I'm also wondering if she's going to see Jack. Is there going to be a reconciliation? If so, maybe you can add a little line after all her thoughts about what a no good guy he is that says something to the fact that she missing him anyway, or is still hot for him or something. That would be a nice touch of conflicted emotions.

Patchi said...

There is a lot to like in here, I really felt her fear. I think you could leave it all in if you brought up why she's flying earlier. So we know why she's facing her fear.

I would mention Jack when she sees the plane. Like: Only Jack would get me to fly in something like this. Then say who Jack is a paragraph later, in between her reactions to the plane. And hint to why she needs to see him in person.
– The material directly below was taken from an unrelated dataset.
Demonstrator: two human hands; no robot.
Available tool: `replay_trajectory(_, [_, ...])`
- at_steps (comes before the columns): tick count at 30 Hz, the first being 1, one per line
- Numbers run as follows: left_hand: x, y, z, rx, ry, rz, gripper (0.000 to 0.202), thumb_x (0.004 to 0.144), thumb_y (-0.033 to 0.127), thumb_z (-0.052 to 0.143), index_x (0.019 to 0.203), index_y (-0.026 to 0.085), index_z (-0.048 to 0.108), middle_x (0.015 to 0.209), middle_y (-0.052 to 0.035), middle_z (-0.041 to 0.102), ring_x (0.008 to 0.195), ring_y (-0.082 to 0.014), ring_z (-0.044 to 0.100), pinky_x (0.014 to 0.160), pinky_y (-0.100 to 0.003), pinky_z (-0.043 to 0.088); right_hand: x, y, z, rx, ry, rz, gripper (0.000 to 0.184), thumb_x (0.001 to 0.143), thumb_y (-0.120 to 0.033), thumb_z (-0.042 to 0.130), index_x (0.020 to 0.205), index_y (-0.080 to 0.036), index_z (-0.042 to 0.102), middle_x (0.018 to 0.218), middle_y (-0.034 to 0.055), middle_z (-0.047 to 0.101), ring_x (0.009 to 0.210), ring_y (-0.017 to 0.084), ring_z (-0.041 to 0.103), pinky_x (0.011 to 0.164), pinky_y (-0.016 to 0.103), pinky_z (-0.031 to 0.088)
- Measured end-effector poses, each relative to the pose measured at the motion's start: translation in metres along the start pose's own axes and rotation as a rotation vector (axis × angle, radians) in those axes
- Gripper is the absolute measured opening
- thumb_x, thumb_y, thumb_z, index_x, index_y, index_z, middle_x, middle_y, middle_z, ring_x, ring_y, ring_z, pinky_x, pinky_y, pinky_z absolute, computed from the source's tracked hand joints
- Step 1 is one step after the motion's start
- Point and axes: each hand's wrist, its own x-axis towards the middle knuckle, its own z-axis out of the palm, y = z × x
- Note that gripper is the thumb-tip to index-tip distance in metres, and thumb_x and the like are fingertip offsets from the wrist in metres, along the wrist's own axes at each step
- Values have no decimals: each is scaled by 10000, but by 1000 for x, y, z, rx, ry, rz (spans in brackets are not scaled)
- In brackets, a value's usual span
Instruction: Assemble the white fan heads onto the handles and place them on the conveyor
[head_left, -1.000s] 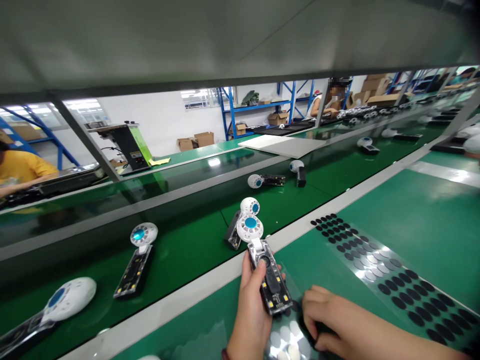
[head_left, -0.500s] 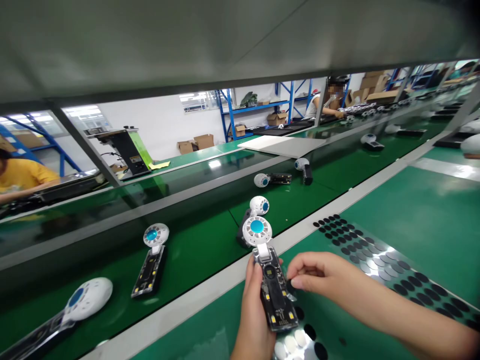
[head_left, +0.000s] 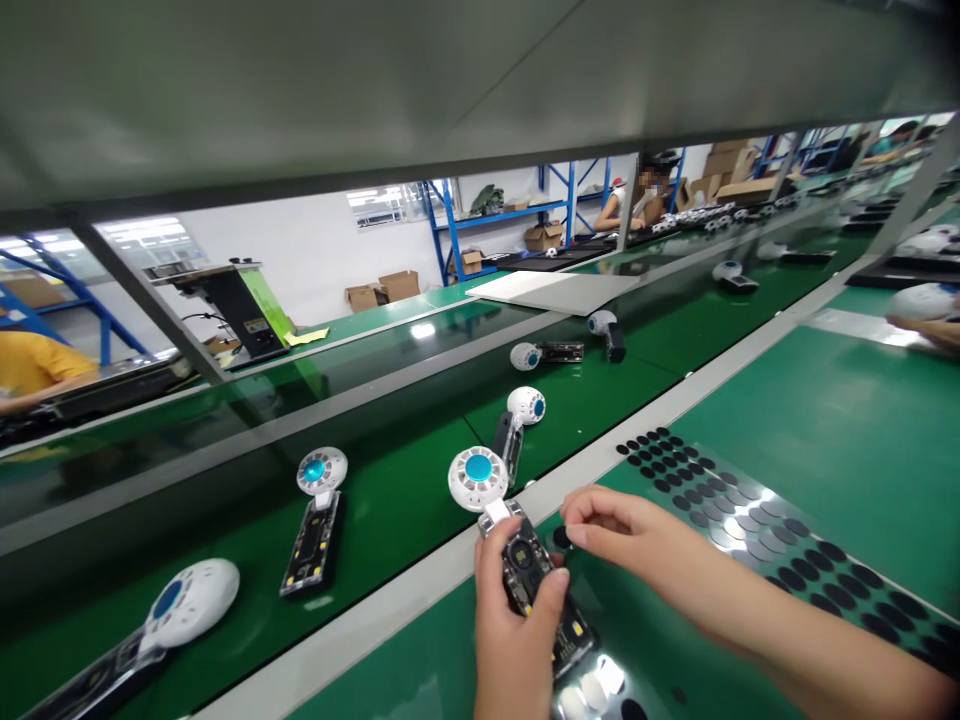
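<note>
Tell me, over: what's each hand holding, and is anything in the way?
Left hand gripping white-headed device. Right hand pinching black disc just beside it. Left thumb partly covering the device's front.

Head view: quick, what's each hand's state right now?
Left hand: closed, holding the white-headed device by its dark body.
Right hand: thumb and fingers pinched on a black disc.

At six o'clock, the gadget's (head_left: 523, 568) white head (head_left: 478, 480) is marked with a bright blue disc ringed by grey segments, and its black body is dotted with yellow. Rows of black dots (head_left: 831, 552), silvered midway by glare, are seen at four o'clock. The belt (head_left: 397, 500) at seven is coloured deep green.
</note>
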Motion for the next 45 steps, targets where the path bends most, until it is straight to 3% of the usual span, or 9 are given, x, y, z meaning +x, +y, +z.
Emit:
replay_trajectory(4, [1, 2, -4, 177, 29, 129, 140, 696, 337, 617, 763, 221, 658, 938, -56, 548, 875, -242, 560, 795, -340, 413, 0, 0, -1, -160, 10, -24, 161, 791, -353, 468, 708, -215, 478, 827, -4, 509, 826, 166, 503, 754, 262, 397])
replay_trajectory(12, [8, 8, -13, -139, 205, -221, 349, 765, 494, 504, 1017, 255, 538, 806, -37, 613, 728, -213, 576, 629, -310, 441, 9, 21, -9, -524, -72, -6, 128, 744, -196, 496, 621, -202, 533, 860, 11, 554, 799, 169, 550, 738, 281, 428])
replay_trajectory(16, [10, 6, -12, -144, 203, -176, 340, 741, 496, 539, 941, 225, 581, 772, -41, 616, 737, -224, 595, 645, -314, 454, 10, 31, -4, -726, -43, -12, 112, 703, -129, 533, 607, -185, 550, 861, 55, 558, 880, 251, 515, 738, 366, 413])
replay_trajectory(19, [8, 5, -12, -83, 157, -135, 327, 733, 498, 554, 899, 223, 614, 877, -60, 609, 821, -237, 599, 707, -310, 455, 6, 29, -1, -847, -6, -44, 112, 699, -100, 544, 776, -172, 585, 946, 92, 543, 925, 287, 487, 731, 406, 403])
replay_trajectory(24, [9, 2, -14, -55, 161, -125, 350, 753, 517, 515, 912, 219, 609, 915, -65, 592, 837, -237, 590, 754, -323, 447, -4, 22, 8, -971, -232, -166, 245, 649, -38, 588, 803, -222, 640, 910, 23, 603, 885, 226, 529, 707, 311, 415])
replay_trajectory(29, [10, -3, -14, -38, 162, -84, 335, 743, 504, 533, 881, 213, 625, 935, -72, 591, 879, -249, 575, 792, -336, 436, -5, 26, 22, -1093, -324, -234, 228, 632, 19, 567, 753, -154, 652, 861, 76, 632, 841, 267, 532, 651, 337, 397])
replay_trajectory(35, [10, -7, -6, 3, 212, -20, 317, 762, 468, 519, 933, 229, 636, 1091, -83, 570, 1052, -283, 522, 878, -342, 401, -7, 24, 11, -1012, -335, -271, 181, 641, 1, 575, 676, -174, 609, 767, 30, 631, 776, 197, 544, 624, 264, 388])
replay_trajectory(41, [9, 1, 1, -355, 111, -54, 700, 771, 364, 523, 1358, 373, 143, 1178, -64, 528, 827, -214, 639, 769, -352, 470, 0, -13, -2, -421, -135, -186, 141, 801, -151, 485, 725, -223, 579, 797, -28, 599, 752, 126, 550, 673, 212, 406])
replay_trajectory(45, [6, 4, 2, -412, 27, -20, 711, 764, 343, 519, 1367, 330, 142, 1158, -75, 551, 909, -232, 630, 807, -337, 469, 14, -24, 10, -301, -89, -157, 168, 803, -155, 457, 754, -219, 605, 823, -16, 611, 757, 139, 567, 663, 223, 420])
Listing his despicable characteristics is a great way to get her through takeoff.

But Marcy's right. An opening like this screams plane crash.

Good luck!

mshatch said...

Oh, good, I always like when someone disagrees with me :)

Kristin Smith said...

Thanks everyone for your thoughts! Thanks Marcy for pointing out the POV shift, I hadn't noticed it. I do want it to read as a close third person, so that was helpful to see where I needed to work on that.

So, as far as the airplane scene...No, there isn't going to be a plane crash. I wish I had added the next paragraph which tells why she's on the plane. After finding her husband in bed with another woman, Tara hastily decides to book a hiking tour deep in the heart of the Canadian Rockies, anything to get away from her lyin', cheatin' husband.

I wanted the airplane scene to show her fear of flying, which also translates into her fear of adventure. This trip incorporates everything Tara is not. She hates flying. She hates adventure, and she's about to get an eye-opening experience, especially with her ruggedly handsome tour guide...

Don't know if that helps clarify, but y'all have given me lots to think about.

Thanks!!

Liza said...

I am curious about Tara, too, but would like to get there quicker. There is a lot of telling on this page (her fear of flying...you want to show us instead), and many extra details, such as the thesaurus part. I could see you, the writer, opening the book and jotting down the words. It was too much and took me out of the story. I'd end it at shi-ite. Still, I'm wondering about that nasty husband and what this is all about!